● EXERCISE DIRECTIONS: From the records below, copy each line in which the string "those" occurs.

-- GIVEN DATA follows --

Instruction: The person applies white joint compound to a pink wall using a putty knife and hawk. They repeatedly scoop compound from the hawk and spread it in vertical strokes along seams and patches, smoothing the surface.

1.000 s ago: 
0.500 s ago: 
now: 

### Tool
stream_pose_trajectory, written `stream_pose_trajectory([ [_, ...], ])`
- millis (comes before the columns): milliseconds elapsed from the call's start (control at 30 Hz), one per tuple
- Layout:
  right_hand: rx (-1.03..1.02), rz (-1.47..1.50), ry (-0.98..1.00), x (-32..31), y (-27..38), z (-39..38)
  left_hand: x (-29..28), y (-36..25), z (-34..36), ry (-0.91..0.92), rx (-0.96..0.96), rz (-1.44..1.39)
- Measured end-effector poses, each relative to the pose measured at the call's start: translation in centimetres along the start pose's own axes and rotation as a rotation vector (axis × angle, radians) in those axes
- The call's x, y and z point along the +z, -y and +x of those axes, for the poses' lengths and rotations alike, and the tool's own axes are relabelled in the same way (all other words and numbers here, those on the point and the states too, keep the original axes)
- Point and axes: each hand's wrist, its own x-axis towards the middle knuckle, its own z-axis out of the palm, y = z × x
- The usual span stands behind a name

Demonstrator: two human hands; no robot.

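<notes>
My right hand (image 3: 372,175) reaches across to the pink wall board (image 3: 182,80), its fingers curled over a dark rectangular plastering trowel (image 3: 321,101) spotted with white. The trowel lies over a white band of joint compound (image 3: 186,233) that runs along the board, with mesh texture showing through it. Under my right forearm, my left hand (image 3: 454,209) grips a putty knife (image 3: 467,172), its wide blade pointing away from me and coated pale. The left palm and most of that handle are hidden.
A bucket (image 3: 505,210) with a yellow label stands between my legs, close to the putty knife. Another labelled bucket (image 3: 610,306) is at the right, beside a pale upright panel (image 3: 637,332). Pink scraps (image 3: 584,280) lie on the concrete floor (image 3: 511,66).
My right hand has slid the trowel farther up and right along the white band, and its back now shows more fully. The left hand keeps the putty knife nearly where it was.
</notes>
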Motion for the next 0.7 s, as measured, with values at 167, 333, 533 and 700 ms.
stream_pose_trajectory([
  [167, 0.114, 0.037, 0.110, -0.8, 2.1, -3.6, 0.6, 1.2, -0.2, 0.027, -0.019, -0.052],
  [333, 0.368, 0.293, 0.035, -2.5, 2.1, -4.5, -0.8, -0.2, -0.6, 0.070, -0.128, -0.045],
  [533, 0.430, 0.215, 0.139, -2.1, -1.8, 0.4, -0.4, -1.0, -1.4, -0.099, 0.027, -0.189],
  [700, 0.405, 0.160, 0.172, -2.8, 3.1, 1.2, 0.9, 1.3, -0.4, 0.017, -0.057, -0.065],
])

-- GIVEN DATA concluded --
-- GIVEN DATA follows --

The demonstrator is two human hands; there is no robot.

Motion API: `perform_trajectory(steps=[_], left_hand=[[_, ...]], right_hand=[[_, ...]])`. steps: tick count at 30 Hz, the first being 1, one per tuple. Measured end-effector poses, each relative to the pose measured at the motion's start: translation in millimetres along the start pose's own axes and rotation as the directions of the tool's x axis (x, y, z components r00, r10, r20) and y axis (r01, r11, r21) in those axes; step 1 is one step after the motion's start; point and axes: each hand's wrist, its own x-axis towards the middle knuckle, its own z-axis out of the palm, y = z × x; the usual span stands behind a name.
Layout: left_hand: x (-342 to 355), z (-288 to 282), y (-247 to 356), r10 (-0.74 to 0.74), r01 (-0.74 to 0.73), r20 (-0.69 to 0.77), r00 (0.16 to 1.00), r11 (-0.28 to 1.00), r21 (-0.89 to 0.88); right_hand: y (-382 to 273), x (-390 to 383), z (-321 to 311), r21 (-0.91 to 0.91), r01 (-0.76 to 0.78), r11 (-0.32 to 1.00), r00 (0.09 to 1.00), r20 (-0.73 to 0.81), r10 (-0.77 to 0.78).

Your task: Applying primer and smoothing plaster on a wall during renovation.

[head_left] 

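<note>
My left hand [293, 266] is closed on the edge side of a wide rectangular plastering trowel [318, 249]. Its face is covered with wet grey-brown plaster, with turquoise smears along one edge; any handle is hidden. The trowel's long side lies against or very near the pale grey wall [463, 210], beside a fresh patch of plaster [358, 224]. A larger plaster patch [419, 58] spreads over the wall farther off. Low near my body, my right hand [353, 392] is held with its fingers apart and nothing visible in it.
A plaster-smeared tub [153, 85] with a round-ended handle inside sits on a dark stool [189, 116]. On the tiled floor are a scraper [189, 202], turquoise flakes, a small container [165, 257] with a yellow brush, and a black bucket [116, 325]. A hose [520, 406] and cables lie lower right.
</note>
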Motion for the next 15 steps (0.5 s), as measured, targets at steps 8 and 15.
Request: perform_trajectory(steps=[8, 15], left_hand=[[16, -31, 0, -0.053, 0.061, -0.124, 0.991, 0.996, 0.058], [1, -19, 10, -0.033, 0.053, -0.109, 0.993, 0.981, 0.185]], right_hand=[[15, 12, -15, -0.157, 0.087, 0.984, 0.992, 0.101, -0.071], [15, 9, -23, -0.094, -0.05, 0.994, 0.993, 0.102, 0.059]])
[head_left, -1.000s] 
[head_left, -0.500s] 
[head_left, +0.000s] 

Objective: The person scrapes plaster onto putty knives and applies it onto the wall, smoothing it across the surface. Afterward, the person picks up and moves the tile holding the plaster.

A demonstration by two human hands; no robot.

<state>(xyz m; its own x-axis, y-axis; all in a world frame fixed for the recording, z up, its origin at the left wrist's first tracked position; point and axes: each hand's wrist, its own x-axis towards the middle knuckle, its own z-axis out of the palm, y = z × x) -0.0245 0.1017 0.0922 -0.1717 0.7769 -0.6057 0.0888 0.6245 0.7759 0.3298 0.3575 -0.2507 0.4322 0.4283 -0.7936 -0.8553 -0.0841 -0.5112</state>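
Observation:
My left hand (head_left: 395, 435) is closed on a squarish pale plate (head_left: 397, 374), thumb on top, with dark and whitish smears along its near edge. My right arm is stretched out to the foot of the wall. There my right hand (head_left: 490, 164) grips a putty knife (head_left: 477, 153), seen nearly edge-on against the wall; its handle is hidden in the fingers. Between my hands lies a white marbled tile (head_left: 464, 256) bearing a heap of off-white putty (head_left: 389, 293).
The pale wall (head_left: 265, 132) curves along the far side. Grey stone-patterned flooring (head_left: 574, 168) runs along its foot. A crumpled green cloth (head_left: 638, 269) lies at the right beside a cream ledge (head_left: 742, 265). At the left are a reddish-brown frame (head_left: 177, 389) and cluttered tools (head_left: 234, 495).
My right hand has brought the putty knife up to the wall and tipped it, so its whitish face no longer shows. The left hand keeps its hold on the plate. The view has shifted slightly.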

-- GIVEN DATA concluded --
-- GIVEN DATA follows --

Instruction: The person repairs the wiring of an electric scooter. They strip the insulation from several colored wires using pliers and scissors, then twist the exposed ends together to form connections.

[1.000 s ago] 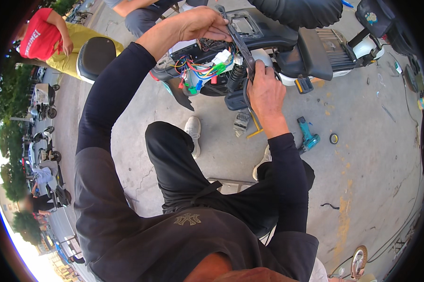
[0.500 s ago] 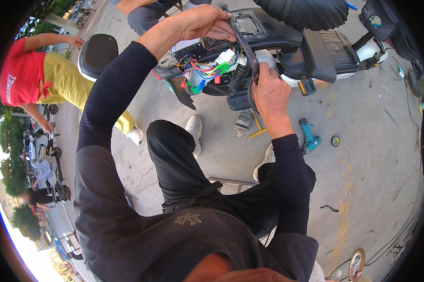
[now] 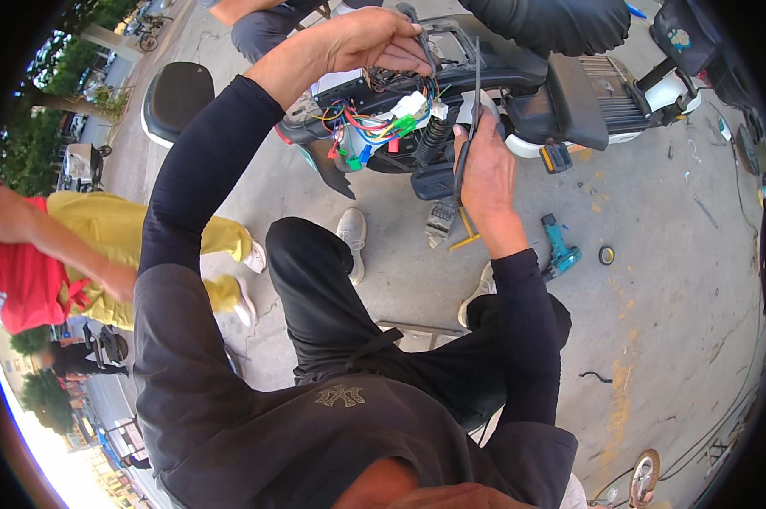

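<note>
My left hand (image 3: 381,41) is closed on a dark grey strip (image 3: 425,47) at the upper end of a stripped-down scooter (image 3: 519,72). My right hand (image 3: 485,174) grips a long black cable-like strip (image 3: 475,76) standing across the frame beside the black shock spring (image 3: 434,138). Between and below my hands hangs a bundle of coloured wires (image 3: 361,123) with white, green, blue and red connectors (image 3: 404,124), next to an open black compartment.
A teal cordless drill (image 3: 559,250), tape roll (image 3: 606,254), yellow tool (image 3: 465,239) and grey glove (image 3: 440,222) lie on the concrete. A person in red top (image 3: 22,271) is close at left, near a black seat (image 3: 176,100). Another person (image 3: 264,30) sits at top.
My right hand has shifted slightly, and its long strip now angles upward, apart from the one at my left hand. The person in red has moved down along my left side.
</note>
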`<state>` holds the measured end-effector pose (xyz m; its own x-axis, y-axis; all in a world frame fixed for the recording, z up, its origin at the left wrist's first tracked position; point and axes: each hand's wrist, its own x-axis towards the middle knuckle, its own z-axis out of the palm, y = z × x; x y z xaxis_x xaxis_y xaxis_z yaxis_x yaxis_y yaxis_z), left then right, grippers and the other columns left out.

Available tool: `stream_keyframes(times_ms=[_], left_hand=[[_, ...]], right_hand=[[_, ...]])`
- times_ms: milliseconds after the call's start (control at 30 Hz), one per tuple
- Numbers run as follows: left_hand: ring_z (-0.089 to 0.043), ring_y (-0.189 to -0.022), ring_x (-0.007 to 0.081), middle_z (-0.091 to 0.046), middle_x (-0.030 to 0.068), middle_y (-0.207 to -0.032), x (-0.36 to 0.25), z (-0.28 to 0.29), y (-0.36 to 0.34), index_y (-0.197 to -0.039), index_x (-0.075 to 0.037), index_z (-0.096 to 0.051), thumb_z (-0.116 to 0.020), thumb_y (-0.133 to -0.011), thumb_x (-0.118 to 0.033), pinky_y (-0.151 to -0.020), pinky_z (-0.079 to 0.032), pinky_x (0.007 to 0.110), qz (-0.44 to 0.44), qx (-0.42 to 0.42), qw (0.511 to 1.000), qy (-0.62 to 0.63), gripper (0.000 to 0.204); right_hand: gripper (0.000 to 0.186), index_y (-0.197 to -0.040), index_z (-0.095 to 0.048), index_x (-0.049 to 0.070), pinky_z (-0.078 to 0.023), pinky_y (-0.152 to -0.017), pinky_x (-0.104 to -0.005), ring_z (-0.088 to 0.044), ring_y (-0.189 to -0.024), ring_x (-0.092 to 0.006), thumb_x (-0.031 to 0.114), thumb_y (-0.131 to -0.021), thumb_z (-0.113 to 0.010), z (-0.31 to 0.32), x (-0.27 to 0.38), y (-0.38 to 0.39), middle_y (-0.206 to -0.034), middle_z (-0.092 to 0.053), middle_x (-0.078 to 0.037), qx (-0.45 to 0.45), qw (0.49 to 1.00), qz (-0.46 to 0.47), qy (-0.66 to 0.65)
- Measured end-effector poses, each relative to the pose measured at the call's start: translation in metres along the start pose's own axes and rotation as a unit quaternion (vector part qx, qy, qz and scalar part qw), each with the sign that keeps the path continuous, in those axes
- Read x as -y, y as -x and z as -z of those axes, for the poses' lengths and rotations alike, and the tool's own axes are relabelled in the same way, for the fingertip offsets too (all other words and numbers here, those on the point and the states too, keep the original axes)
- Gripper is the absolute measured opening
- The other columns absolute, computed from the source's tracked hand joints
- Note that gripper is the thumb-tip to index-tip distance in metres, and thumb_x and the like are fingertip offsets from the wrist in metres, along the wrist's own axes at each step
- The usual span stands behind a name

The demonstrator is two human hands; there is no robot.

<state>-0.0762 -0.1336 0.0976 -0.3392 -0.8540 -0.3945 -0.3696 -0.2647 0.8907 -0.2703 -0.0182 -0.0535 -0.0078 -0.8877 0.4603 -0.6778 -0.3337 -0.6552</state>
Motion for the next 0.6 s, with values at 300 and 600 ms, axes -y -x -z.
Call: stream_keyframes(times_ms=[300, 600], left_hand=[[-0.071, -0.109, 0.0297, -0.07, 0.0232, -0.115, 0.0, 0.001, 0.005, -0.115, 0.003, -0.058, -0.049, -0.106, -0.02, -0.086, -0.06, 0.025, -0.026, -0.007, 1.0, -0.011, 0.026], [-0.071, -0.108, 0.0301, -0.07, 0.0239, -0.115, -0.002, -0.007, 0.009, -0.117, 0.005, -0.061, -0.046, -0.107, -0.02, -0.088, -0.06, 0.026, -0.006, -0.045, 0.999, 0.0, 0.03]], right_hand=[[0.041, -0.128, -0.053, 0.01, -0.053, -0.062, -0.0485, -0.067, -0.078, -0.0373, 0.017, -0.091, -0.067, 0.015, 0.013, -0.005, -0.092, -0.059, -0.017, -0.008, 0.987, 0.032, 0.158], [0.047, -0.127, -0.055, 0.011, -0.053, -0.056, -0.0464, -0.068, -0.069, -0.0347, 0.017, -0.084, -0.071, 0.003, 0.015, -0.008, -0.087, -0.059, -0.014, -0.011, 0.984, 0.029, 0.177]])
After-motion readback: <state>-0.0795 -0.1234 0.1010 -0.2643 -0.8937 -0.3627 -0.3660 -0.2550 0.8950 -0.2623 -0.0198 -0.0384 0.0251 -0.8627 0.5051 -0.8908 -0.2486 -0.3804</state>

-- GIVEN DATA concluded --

● TASK SOLUTION:
- Measured end-effector poses, each relative to the pose measured at the call's start: translation in centimetres along the start pose's own axes and rotation as a rotation vector (axis × angle, radians) in those axes
- The call's x, y and z point along the +z, -y and +x of those axes, for the poses' lengths and rotations alike, and the tool's own axes are relabelled in the same way (all other words and numbers here, those on the point and the states too, keep the original axes)
Motion API: `perform_trajectory(steps=[_], left_hand=[[_, ...]], right_hand=[[_, ...]])`. steps: tick count at 30 Hz, the first being 1, one per tuple. Measured end-effector poses, each relative to the pose measured at the motion's start: translation in millimetres along the start pose's own axes and rotation as the directions of the tool's x axis (x, y, z components r00, r10, r20) and y axis (r01, r11, r21) in those axes; step 1 is one step after the motion's start; point and axes: each hand's wrist, its own x-axis towards the middle knuckle, its own z-axis out of the palm, y = z × x; the usual span stands behind a name.
- Measured end-effector poses, each relative to the pose measured at the call's start: translation in metres along the start pose's own axes and rotation as a unit quaternion (vector part qx, qy, qz and scalar part qw), each with the sign that keeps the path continuous, in those axes
- Read x as -y, y as -x and z as -z of those axes, for the poses' lengths and rotations alike, and the tool's own axes are relabelled in the same way, for the fingertip offsets too (all other words and numbers here, those on the point and the states too, keep the original axes)

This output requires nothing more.